Recently, I started up services one after another with Docker on Raspberry Pi 4B (4GB), and I wanted to monitor the server, so I made a note of how to do it.
--Server monitoring tool compatible with Docker --Supports ARM architecture --I want to monitor the server itself on Docker
It should be useful for greedy people.
Monitor the status (CPU, memory, process) of the server running on Raspberry Pi 4B (4GB).
Requests to each server are distributed using nginx-proxy.
There are many server monitoring tools, but the ones that support Docker are limited. For the selection of services, I referred to this article and selected New Relic, which is a SaaS type and can be used easily and for free. The price of the server monitoring tool is high, and I felt that it was difficult to introduce it to a service that was only released for personal development, but with New Relic One, it is a free license up to 100 GB of data acquisition every month. You can use it. It's more than enough for personal use. New Relic has multiple services such as app performance monitoring (APM) and ping alive monitoring, but this time we will use Infrastructure, which allows you to see the amount of CPU and memory used.

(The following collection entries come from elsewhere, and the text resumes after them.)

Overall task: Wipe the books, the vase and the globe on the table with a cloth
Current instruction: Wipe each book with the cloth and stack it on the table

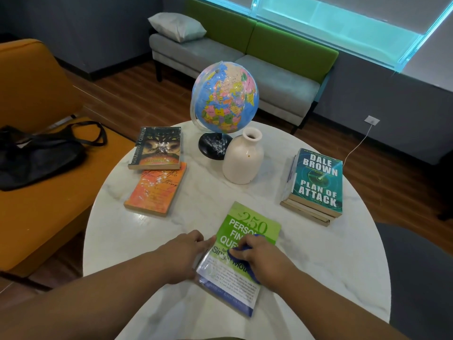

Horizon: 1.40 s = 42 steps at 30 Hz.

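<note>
right hand (266, 260) hides most of blue cloth (235, 255) on green book (247, 225).

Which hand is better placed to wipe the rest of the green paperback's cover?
Right. The right hand grips the blue cloth on the green paperback book. The left hand holds no cloth and rests at the book's left edge, apparently steadying it.

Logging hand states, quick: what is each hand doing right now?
Left hand: open, fingers touching the green book at its left edge.
Right hand: gripping the blue cloth on that book.
</note>
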Available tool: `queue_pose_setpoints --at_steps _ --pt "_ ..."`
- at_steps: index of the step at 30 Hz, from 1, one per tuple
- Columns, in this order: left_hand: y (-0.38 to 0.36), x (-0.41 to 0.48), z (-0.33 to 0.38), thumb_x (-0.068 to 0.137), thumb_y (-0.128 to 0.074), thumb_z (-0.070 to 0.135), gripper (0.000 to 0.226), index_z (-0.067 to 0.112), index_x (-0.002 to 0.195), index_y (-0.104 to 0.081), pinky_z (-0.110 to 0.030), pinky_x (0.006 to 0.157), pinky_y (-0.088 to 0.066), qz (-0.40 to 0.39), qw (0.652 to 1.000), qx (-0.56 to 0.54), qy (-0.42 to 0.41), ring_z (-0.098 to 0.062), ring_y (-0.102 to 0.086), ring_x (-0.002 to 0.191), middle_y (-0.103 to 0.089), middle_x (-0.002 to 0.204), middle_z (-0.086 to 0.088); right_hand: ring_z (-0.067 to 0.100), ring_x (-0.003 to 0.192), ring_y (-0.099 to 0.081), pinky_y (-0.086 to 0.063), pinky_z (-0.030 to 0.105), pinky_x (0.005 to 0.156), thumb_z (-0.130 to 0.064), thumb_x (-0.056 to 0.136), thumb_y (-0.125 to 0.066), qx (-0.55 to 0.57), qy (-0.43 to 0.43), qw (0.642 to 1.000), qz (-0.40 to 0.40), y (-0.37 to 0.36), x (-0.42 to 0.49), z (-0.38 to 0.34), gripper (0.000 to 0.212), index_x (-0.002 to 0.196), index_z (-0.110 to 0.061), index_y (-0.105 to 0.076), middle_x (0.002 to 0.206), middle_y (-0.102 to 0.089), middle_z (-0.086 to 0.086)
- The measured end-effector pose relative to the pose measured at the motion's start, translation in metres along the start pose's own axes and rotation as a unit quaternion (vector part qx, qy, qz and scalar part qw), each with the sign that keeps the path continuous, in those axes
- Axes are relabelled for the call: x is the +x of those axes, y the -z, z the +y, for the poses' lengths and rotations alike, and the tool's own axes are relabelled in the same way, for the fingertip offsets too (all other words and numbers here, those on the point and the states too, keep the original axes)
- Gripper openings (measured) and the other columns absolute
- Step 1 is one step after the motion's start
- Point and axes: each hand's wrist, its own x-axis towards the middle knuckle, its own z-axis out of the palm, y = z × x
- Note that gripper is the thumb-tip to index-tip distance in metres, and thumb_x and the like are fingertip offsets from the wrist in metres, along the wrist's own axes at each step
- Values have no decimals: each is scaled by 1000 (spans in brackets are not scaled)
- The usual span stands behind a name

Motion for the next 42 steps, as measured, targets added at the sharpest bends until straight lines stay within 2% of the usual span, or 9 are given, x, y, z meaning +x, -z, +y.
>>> queue_pose_setpoints --at_steps 5,8,13,19,24,28,31,37,42 --pt "-1 1 -1 79 -71 45 100 33 153 -5 -29 102 -38 1 1000 -5 0 -17 -41 120 -35 136 2 23 78 -67 -51 35 68 -47 82 -69 23 -39 997 61 5 13 0 27 85 -22 -60 91 -66 7" --pt "0 0 0 79 -70 47 100 32 153 -5 -30 102 -38 -3 1000 -2 -2 -17 -40 120 -35 136 2 17 97 -56 -46 28 80 -33 97 -53 -61 27 998 21 -2 10 -8 21 113 -22 -61 111 -57 2" --pt "2 0 2 79 -70 47 99 32 153 -6 -28 101 -38 -3 1000 -10 -3 -16 -40 119 -35 136 2 9 61 -55 -42 21 54 -32 86 -71 14 10 998 55 6 16 -11 24 94 -11 -61 79 -62 3" --pt "2 -1 2 80 -69 47 98 32 153 -6 -28 100 -38 -2 1000 -4 -1 -16 -41 118 -35 135 2 27 111 -46 -42 31 90 -10 93 -51 -173 91 981 -17 0 21 -13 44 133 -29 -53 126 -45 6" --pt "2 -2 3 80 -69 47 98 34 153 -5 -29 101 -39 -1 1000 -6 2 -17 -40 119 -35 136 2 -1 69 -59 -45 14 60 -31 85 -71 -132 104 986 13 11 20 -8 21 100 -17 -66 90 -60 0" --pt "2 -2 2 80 -69 46 99 35 153 -4 -30 102 -39 -2 1000 -11 5 -17 -39 121 -34 137 3 28 90 -63 -53 36 75 -34 83 -70 -102 37 994 29 12 30 -5 13 92 -27 -65 109 -58 9" --pt "2 -1 2 80 -69 46 99 33 153 -5 -30 102 -39 -5 1000 -9 5 -17 -39 121 -34 137 2 19 91 -54 -44 26 76 -20 93 -54 -76 35 996 19 1 26 -15 23 115 -21 -62 106 -52 1" --pt "0 1 1 80 -70 42 98 32 153 -6 -28 101 -38 -4 1000 -6 5 -17 -40 121 -34 138 2 10 70 -52 -38 23 62 -30 89 -66 54 -25 998 6 -8 8 -9 21 80 -17 -51 76 -58 -5" --pt "0 0 0 80 -70 44 98 31 153 -7 -28 101 -38 -2 1000 -7 -1 -17 -40 120 -34 137 2 8 67 -50 -34 15 56 -24 93 -59 74 -41 994 61 -6 5 -17 17 85 -13 -49 76 -54 -5"
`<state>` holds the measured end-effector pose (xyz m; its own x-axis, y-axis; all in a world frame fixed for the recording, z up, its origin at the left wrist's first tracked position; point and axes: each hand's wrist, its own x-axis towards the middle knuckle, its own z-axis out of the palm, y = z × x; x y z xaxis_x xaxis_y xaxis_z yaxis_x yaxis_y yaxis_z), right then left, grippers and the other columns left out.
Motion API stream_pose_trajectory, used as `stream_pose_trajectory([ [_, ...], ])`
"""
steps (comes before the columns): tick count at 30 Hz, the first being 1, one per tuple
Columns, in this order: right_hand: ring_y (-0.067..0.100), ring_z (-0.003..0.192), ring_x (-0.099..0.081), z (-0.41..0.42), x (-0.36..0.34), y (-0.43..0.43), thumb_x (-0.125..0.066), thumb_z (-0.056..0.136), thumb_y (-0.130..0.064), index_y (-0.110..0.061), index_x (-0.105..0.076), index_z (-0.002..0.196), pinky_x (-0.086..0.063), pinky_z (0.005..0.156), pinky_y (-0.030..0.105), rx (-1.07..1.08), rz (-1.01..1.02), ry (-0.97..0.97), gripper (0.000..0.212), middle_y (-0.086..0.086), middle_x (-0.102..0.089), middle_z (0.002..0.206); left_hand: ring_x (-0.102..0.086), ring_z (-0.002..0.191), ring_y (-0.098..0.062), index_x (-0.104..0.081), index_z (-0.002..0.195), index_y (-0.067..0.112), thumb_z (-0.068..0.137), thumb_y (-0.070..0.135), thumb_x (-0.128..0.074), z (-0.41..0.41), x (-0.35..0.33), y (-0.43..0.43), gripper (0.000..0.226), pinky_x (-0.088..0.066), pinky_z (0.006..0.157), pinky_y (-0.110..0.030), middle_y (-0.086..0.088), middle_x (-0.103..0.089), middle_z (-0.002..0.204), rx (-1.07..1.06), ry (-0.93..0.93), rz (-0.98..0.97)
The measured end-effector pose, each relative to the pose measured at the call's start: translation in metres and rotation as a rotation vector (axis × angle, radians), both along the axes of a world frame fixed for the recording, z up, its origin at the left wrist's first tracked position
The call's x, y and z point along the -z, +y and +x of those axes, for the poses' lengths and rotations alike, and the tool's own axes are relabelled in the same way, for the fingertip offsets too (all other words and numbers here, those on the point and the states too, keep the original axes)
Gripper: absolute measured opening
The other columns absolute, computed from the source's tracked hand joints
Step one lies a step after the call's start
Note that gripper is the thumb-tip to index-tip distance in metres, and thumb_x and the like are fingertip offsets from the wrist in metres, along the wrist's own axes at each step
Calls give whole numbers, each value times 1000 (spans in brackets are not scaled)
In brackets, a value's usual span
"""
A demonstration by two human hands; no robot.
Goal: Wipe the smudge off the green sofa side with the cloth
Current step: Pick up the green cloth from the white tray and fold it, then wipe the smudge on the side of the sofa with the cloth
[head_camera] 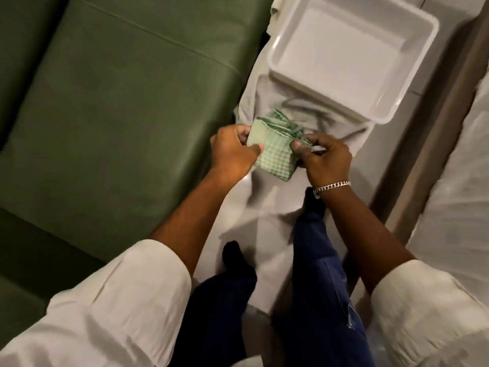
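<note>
A folded pale green waffle-weave cloth (pixel 275 152) is held in the air between both hands. My left hand (pixel 234 152) pinches its left edge and my right hand (pixel 326 160), with a silver bracelet at the wrist, pinches its right edge. The green sofa (pixel 119 102) fills the left of the view, and its side faces the cloth. No smudge can be made out on the sofa surface.
A white plastic tray (pixel 275 46) stands empty on a crumpled white sheet (pixel 267 197) that covers the floor beside the sofa. My legs in dark blue trousers and black socks stand on the sheet. A beige edge (pixel 423 144) runs along the right.
</note>
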<state>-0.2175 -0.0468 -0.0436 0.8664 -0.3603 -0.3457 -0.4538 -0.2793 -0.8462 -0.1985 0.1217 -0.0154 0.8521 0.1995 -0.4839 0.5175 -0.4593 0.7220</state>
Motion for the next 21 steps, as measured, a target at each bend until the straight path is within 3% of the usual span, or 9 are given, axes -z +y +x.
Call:
stream_pose_trajectory([
  [4,36,67,-70,-51,72,38,-79,64,-27,-35,-69,64,-61,59,49,83,127,86,13,22,-71,88,-62,57,-13,-76,87,13,70,10,-73,-44,55,34,17,-61,65,-38,-1,-72,72,41,54,41],
  [7,39,71,-69,-81,134,69,-80,66,-21,-28,-72,69,-61,62,49,135,284,108,11,24,-69,95,-70,70,-17,-76,91,10,75,6,-73,-72,104,58,17,-63,74,-36,3,-70,75,75,42,134],
  [10,31,74,-67,-105,202,104,-76,75,-11,-9,-71,86,-60,69,47,176,478,135,12,16,-67,91,-72,85,-24,-74,100,9,78,7,-71,-94,151,80,22,-61,82,-38,-4,-75,90,168,3,254],
  [14,20,66,-63,-124,278,154,-70,81,-7,-14,-68,84,-58,67,39,250,687,183,8,5,-66,78,-67,97,-28,-68,114,14,80,14,-61,-104,194,106,34,-55,91,-40,-11,-72,108,434,-80,461],
  [17,18,67,-64,-123,316,190,-65,85,-4,-5,-66,97,-59,60,30,289,899,216,12,10,-66,81,-60,111,-34,-59,125,10,81,14,-57,-99,209,116,45,-49,100,-43,-17,-64,120,664,-82,632],
  [21,24,71,-61,-118,352,222,-68,82,-7,-5,-66,101,-58,70,42,230,847,286,18,13,-66,86,-57,120,-31,-48,140,6,85,16,-63,-91,199,128,58,-43,105,-32,-18,-59,131,855,-314,683],
])
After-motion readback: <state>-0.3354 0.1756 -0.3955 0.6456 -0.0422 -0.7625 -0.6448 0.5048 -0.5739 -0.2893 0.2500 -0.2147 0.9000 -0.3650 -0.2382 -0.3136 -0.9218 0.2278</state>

Go to the New Relic site and press "Free sign up" in the upper right corner to create an account. Once you've created your account, select Account settings
from the account dropdown in the upper right and click API keys
from the left sidebar.
Press Create key
to create a key with Key type
as Ingest --License
and Name
as any name.
For x86-64, the Docker image is officially provided, so all you have to do is start the container according to the Official Document, but since it is arm64, you need to build it yourself.
That said, all you have to do is replace the three binaries newrelic-infra
, newrelic-infra-ctl
, and newrelic-infra-service
that are plunged into the image.
The binaries are officially provided, so download them from the link below (as of January 2021, 1.9.7 is the latest).
https://download.newrelic.com/infrastructure_agent/binaries/linux/
mkdir ~/newrelic-infra-setup
cd ~/newrelic-infra-setup
wget https://download.newrelic.com/infrastructure_agent/binaries/linux/arm64/newrelic-infra_linux_1.9.7_arm64.tar.gz
tar -zxvf newrelic-infra_linux_1.9.7_arm64.tar.gz
Next, clone the newrelic/infrastructure-agent GitHub repository.
git clone https://github.com/newrelic/infrastructure-agent.git
For how to build the Docker image, refer to This page. First, copy the downloaded binary to the specified folder. Putting the arm64 binary in linux_amd64
is also a thing, but that is through.
mkdir -p infrastructure-agent/target/bin/linux_amd64
cp newrelic-infra/usr/bin/* infrastructure-agent/target/bin/linux_amd64/
cd infrastructure-agent/build/container
export IMAGE_VERSION=1.0 #Appropriately. 0 if not specified.Become 0
make build/base
Now that the Docker image is generated, set up the container in the same procedure as x86-64. Follow the steps on this page (https://docs.newrelic.com/docs/infrastructure/install-infrastructure-agent/linux-installation/docker-container-infrastructure-monitoring).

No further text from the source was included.